Architecture alumnus Ian Jay Bantilan launched the second installment of his art exhibit titled Dark Stained White II last April 24 to May 22. The exhibit showcased both his drawings and poetry at Museo Negrense de La Salle in Bacolod.

“I’m really happy about this exhibit because this was something that I have been dreaming of for a long time now,” said Bantilan, who initially conceptualized the project 10 years ago and made it happen at the first exhibit in SM Bacolod in 2012.

Though more inclined in poetry, Bantilan still made a name in architecture after establishing his own architectural firm, Archian Designs Architect Studios (ADAS), in Dubai in November 2010.

Bantilan hopes his firm would make it big in the US, Canada and Continental Europe by creating designs for various clients in the firm’s website.

“For others, it came from a need. Like architecture, one of the sources of beauty is function.

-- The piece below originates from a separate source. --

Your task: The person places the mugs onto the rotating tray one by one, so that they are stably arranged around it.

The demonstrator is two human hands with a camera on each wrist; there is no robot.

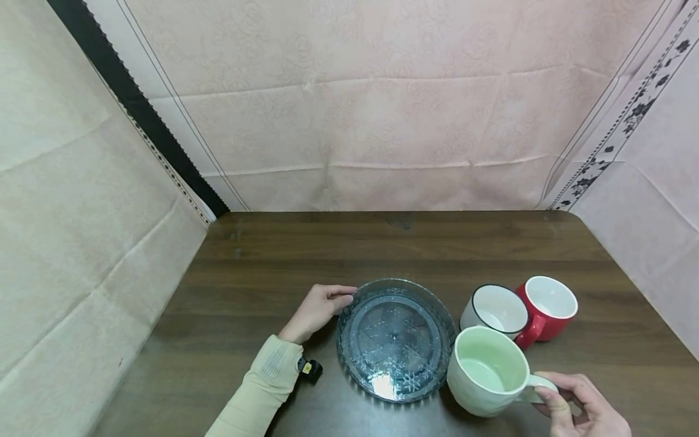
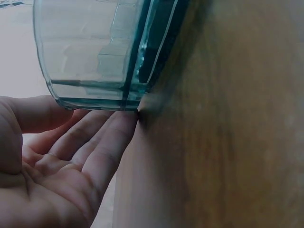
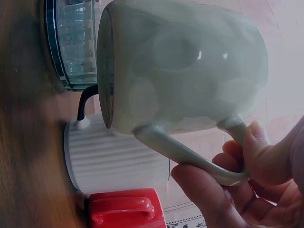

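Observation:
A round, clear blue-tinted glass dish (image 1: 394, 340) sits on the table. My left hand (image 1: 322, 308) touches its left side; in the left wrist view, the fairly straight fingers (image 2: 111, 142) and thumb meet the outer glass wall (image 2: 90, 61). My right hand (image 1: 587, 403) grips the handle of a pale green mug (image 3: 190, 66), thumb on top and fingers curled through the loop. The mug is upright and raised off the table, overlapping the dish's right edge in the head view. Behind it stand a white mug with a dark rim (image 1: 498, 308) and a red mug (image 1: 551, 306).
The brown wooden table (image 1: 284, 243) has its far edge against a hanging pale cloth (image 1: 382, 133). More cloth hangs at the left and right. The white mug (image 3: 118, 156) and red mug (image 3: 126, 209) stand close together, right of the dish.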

There might be a birthday, a wedding or someone who was leaving,” he said.

Bantilan considers poetry another means of expression that he has loved since he was a young boy.

“I have written a lot of poems in high school and college, some of them short two-liners in texts,” said the neophyte poet.

He wrote his first major poem, "Rites of Passage," after passing the board exams in 2003 as a remembrance of his achievement.

“Writing that poem was my way of celebrating the milestone that I achieved,” said Bantilan.

Despite the success of the two art exhibits, Bantilan refuses to be known as a poet.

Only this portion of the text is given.